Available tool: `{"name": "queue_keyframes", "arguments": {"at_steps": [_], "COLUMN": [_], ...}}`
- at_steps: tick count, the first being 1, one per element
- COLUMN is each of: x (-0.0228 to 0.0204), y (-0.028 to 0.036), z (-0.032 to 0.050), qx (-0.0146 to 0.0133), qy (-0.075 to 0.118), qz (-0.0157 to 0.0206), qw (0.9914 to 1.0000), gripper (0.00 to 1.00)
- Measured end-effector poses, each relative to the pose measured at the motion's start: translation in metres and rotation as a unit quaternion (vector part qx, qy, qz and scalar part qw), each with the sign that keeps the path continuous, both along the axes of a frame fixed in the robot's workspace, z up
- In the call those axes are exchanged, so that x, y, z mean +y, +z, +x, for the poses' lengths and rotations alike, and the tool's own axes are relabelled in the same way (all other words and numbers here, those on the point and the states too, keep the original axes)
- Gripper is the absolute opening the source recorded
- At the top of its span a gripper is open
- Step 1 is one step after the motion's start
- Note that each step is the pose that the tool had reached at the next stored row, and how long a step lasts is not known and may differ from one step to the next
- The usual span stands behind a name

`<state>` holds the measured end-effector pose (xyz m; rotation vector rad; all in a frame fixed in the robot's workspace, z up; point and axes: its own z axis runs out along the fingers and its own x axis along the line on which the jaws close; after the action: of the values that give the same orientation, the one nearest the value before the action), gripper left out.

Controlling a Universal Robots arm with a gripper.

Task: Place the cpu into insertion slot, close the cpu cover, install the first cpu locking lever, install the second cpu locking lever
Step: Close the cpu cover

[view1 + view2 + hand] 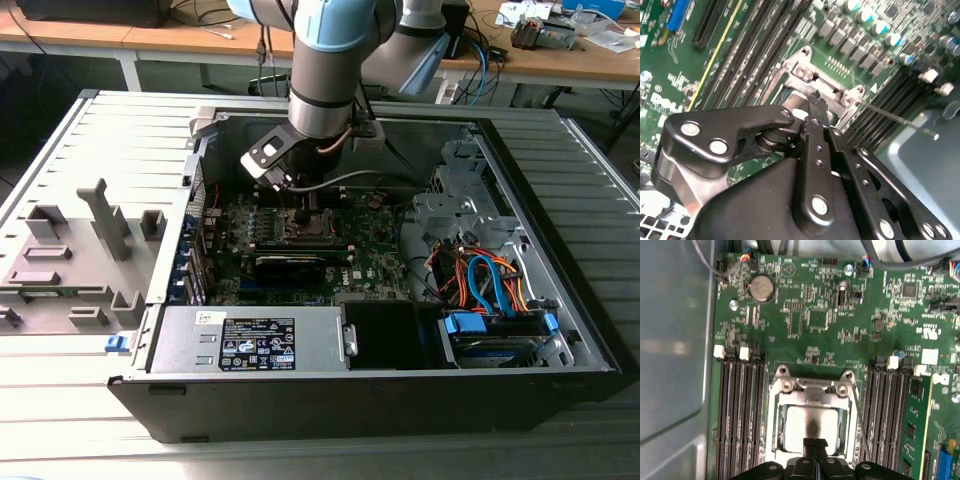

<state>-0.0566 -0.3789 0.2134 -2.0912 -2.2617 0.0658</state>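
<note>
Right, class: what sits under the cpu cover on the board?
Through the window of the cpu cover, the silvery top of the cpu shows. The insertion slot beneath is covered by it, and the gripper hides one edge.

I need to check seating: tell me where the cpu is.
In the first wrist view the cpu lies in the window of the cpu cover, between two banks of black memory slots, with the gripper over its edge.
</note>
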Motion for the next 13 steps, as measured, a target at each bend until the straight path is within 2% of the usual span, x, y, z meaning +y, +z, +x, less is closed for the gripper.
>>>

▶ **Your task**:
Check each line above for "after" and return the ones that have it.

▶ **Answer to this exercise**:
- Step 1 is one step after the motion's start
`<state>` holds the measured end-effector pose (xyz m; rotation vector rad; all in a frame fixed in the robot's workspace, z up; point and axes: its own z axis runs out along the fingers and its own x axis along the line on which the jaws close; after the action: of the values that give the same orientation, the one nearest the value before the action), gripper left out.

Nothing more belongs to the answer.